Chronic heart failure, a syndrome of cardiac dysfunction associated with breathlessness, effort intolerance and fluid retention, affects 1-2% of the population. The most frequent cause is impairment of systolic function of the left ventricle, usually due to coronary artery disease. Hyper-tension or diabetes often co-exist. Treatment of heart failure (HF) is centred on correction of any
reversible pathology and antagonism of the intense neurohormonal activation triggered by the cardiac dysfunction. This is achieved by angiotensin converting enzyme inhibitors (or angiotensin receptor blockers), beta-blockers and in more severe cases, an aldosterone antagonist.

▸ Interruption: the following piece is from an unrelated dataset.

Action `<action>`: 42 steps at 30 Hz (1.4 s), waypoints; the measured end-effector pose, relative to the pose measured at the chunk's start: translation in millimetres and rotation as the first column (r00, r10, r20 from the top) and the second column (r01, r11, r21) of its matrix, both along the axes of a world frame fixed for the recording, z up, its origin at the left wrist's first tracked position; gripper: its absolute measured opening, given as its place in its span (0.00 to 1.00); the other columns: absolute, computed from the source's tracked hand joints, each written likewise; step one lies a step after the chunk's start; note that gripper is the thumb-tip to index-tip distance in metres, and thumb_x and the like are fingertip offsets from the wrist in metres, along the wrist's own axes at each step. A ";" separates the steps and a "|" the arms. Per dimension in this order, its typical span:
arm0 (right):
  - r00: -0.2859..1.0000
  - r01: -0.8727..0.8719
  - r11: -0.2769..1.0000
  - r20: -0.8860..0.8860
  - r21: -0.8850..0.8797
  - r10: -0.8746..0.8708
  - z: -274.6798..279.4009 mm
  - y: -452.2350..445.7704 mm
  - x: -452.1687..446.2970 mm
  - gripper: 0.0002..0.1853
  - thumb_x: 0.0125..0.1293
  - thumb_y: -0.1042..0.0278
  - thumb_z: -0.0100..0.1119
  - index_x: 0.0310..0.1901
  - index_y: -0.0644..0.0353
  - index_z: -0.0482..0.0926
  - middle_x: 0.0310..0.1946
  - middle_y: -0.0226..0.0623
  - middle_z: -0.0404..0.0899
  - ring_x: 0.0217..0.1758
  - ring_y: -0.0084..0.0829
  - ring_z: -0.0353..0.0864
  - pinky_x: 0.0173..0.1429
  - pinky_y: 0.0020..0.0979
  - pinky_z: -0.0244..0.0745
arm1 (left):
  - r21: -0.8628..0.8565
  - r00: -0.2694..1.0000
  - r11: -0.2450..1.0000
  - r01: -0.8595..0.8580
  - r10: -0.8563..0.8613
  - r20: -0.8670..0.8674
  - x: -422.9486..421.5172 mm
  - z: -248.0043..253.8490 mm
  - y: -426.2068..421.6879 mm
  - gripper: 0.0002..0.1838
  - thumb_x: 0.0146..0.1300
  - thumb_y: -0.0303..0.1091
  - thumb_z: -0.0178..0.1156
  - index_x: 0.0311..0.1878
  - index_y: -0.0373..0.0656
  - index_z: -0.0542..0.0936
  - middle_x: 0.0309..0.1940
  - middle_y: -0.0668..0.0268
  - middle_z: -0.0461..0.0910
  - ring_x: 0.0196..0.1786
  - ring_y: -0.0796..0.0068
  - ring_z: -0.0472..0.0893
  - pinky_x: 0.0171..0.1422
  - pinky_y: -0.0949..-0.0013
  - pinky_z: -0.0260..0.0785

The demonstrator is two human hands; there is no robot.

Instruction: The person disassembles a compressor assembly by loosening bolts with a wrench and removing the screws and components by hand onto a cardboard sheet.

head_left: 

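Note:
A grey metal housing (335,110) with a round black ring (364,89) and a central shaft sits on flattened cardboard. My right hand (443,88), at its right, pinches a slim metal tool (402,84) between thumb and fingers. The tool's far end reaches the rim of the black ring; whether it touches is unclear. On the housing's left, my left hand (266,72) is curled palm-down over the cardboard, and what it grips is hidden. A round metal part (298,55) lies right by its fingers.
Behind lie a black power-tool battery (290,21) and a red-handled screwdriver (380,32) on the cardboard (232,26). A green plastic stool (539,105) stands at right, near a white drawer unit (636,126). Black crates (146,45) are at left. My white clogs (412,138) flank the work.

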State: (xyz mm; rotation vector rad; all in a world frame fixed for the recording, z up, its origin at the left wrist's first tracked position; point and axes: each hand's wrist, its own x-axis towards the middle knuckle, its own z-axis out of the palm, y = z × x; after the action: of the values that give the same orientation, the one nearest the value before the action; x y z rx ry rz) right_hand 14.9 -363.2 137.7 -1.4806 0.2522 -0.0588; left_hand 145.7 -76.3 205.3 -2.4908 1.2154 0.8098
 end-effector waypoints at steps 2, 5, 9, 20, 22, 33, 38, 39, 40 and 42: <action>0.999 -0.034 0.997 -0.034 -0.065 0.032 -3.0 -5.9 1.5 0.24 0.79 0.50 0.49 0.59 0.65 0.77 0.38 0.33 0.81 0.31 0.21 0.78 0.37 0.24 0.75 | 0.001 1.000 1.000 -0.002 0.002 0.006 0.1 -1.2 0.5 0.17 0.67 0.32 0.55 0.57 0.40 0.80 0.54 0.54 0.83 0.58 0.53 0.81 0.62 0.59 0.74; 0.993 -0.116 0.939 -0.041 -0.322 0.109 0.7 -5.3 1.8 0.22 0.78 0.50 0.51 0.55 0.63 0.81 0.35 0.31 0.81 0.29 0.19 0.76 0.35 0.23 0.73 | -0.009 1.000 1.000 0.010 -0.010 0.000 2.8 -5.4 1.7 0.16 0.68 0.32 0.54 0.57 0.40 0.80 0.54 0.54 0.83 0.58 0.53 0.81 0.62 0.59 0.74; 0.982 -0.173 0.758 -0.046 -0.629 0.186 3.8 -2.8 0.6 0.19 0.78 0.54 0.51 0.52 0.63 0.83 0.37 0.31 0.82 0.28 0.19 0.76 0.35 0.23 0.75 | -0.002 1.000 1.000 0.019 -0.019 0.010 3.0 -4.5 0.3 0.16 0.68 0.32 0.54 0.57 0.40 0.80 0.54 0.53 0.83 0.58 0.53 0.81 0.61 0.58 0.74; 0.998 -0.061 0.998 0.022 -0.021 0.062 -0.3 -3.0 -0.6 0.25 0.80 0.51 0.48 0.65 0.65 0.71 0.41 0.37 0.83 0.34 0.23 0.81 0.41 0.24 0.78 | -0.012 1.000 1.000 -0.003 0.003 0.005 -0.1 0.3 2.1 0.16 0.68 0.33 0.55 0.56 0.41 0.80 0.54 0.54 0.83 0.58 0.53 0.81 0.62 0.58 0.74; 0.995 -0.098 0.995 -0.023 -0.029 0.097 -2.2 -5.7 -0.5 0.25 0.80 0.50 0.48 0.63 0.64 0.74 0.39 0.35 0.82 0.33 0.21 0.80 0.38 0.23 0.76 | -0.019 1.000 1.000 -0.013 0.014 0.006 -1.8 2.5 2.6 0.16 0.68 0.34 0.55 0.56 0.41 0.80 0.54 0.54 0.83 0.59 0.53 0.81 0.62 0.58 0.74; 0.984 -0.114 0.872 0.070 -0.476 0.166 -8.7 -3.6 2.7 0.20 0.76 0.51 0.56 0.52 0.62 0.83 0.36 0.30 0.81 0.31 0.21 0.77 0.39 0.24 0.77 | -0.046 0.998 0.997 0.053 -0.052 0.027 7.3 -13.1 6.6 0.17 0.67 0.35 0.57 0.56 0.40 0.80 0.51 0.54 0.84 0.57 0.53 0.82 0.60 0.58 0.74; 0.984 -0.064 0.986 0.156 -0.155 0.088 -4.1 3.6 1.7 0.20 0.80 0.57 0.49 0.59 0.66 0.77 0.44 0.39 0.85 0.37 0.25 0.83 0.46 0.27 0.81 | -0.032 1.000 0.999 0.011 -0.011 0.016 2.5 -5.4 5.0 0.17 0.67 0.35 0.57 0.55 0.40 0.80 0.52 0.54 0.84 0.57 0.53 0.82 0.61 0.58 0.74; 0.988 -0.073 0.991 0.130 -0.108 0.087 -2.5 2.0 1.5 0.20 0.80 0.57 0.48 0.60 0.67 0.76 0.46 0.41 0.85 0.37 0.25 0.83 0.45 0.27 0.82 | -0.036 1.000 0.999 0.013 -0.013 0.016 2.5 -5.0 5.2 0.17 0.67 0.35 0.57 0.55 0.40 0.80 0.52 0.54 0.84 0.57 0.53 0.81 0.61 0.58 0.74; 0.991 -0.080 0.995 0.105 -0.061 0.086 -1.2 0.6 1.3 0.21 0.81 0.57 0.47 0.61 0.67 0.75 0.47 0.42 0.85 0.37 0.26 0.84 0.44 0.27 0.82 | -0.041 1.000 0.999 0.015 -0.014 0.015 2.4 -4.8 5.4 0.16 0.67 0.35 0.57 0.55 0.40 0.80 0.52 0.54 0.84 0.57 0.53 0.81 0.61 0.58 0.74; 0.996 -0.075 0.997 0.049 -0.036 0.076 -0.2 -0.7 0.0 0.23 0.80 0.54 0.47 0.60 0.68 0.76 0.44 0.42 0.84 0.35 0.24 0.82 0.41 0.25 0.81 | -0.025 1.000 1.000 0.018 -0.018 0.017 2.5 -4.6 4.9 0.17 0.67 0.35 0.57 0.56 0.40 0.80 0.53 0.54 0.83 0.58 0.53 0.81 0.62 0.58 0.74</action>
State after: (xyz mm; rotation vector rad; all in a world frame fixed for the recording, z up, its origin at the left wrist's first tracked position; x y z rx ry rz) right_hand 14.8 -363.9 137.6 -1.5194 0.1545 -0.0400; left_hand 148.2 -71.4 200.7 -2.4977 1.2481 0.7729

The prognosis of HF remains poor – with a first year mortality of over 30%, reducing to 10% per annum thereafter. Death is usually due to either progressive pump failure or sudden death, which is presumably arrhythmic in origin. A randomised double-blind controlled trial of 1g daily of omega-3 polyunsaturated fatty acids (PUFA) ethyl esters in almost 7000 patients with symptomatic chronic heart failure of any cause reported a 9% relative risk reduction in mortality (P=0.04) and 8% relative risk reduction in mortality or cardiovascular hospitalisation (P=0.009)(GISSI-HF). In absolute terms, 56 patients need to be treated for 3.9 years to prevent one death. International guidelines recommend the prescription of 1g daily of n-3 PUFA as an adjuvant to secondary prevention in patients after myocardial infarction (based on the results of GISSI-Prevenzione, published in 1999) and for those with hypertriglyceridaemia, but are likely to be updated to recommend this therapy for patients with heart failure also.